Sense of entitlement
Culture, Snyder said, "is our biggest problem." Michigan's tremendous industrial success through much of the 20th Century left many of its people with a sense of complacency and entitlement, an assumption that good jobs and wealth always would be available. And even though the impact of automation and global competition has been evident for several decades now, Michigan's response has been tepid, he said.
Mark Murray, president and CEO of Meijer Inc., the Grand Rapids-based retail chain, echoed Snyder's assessment.
"I don't sense the state of urgency that's needed for Michigan to recover as well as it should," said Murray, a former state treasurer and budget director under former Gov. John Engler.
Snyder said the state's political leaders, as is clear from the recent budget battle and tax hikes, have shown virtually no leadership to help pull Michigan out of its no-growth economic stagnation of the past seven years.
Therefore, Snyder said, it's important that the state's major universities show economic leadership by boosting their community involvement.
Derrick Kuzak, group vice president of global product development for Ford Motor Co., made a similar point on a national scale, suggesting that academia join with the automotive industry to push for a rational U.S. energy policy, since the politicians in Washington, D.C., have failed to do so.
"The auto industry will make fundamental changes to reduce its carbon footprint. It's a social responsibility and a business imperative," he said, but it would be much better to have scientists armed with data making key decisions rather than politicians acting on whims.

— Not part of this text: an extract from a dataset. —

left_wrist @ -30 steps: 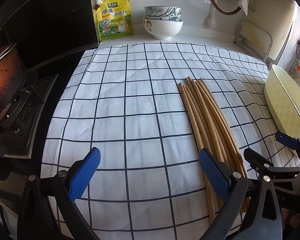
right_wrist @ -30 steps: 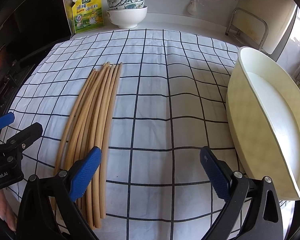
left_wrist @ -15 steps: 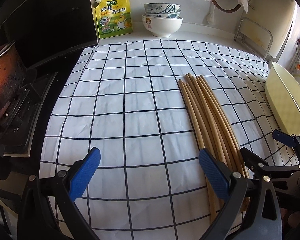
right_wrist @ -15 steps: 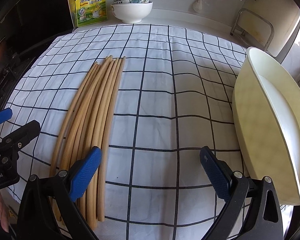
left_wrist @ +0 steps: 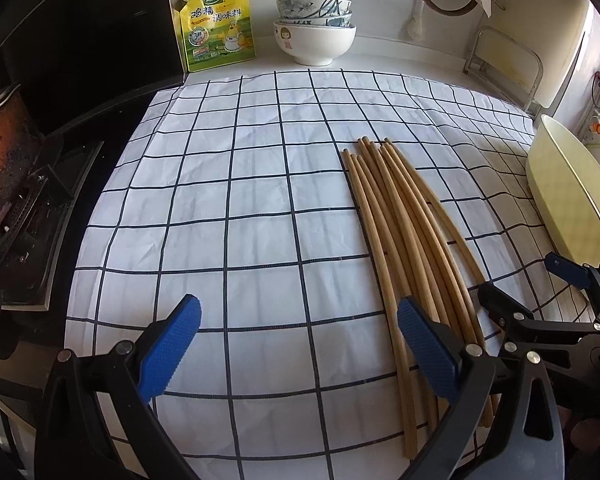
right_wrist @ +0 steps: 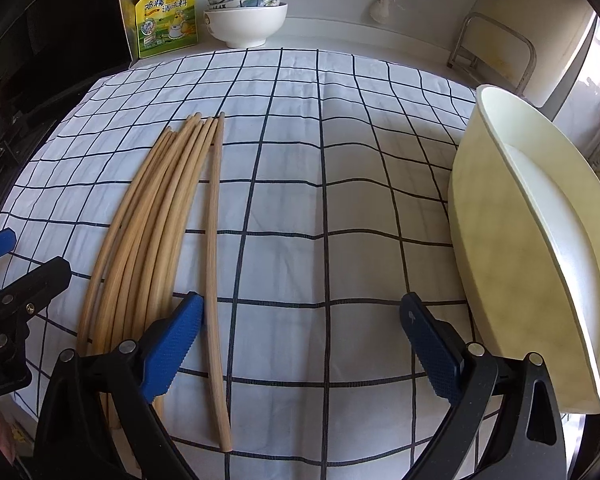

Filling the leadership void
Are Michigan's major universities ready to step up to a more activist role in fostering economic growth, including a more direct role in local and national politics?
It's not something that comes naturally.
The University of Michigan has long existed as an intellectual outpost, in many ways a world apart from the hurly-burly of industrial Detroit, although Ann Arbor and downtown Detroit are virtually the same distance along I-94 from Metro Airport.
And MSU, WSU and all the other state universities depend in part on the largesse of government for financing. Can they afford to take bold, sometimes controversial positions on issues in those many areas where business and economics meet public policy?
If not our big prestigious universities, who will step forward to lead Michigan's complacent people and hapless politicians out of the economic wilderness?